CRISPR Therapeutics and ViaCyte dosed their first patient in Phase I clinical trial of a novel gene-edited cell replacement therapy to treat Type 1 Diabetes.
CRISPR Therapeutics and ViaCyte have announced that they dosed their first patient in Phase I clinical trial of novel gene-edited cell replacement therapy to treat Type 1 Diabetes (T1D). The drug, VCTX210, is an investigational, allogenic (patient-derived), gene-edited, immune-evasive, stem cell-derived therapy intended to help T1D patients produce their insulin.

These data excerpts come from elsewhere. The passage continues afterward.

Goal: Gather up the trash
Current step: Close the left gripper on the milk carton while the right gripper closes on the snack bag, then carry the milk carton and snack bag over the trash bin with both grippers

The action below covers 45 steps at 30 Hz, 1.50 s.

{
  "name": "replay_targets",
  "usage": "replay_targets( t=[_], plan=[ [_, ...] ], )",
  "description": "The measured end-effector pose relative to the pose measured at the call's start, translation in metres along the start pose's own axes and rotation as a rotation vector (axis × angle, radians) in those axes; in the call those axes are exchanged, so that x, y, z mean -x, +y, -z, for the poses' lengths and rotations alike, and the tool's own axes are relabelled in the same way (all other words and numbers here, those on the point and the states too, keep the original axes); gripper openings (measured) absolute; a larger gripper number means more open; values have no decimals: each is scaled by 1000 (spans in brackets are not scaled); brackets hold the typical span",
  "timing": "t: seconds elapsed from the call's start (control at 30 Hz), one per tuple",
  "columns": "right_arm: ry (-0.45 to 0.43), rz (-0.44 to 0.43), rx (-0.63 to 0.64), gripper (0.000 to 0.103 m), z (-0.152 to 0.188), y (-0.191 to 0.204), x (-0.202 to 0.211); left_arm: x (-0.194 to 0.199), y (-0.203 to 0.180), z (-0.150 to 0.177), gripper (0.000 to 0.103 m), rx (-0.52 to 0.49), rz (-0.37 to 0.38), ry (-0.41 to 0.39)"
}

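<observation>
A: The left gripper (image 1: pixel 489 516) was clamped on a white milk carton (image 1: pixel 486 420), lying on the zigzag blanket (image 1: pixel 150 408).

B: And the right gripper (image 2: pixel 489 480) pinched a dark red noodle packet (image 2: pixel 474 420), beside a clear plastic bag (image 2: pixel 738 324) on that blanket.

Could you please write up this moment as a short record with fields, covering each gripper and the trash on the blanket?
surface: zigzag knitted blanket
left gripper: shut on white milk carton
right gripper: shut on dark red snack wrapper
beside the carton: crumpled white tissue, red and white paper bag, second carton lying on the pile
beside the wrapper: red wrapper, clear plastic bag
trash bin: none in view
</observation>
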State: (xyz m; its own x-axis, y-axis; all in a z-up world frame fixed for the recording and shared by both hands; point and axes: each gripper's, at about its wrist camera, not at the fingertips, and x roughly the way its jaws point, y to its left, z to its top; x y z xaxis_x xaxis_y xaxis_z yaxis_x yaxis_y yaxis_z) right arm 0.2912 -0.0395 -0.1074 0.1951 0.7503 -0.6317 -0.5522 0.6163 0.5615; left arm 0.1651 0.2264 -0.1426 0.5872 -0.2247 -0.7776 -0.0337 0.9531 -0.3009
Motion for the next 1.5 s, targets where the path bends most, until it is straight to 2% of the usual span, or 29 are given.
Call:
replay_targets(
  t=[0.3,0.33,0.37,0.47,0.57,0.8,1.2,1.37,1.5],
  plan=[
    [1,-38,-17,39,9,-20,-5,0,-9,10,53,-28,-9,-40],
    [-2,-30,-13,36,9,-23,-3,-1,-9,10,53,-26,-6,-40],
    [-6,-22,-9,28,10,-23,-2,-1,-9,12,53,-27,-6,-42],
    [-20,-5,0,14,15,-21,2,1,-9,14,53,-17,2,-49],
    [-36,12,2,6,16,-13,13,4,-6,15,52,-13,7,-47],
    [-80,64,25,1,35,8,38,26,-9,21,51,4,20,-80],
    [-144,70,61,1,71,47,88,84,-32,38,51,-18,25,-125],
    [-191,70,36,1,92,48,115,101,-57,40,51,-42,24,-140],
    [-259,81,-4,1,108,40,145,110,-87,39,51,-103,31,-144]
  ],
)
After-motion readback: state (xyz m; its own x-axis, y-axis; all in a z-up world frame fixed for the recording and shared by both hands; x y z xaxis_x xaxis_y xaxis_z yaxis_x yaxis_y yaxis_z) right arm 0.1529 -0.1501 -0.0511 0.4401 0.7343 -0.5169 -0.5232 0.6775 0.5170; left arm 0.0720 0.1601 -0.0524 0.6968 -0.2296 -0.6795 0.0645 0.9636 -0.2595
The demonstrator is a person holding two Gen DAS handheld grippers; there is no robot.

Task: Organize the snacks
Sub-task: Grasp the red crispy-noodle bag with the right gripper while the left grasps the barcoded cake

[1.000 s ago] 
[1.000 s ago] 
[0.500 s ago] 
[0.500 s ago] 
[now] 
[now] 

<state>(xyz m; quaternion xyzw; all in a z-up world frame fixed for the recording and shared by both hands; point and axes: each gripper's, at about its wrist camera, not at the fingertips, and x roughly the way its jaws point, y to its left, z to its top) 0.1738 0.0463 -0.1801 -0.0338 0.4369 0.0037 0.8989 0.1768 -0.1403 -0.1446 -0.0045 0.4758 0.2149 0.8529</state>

In patients with T1D, the body’s immune system mistakenly attacks healthy pancreatic cells that produce insulin. Patients with T1D must take prescription insulin to maintain normal blood sugar levels because their body can no longer do so on its own.
By combining CRISPR Therapeutics’ gene-editing technology and ViaCyte’s proprietary pluripotent stem cell line, the companies have developed VCTX210, which produces pancreatic cells designed to evade recognition from the immune system, prohibiting them from being destroyed by an aberrant immune system. The cell line will be differentiated into pancreatic endoderm cells, generating glucose-responsive insulin-secreting cells in the patient.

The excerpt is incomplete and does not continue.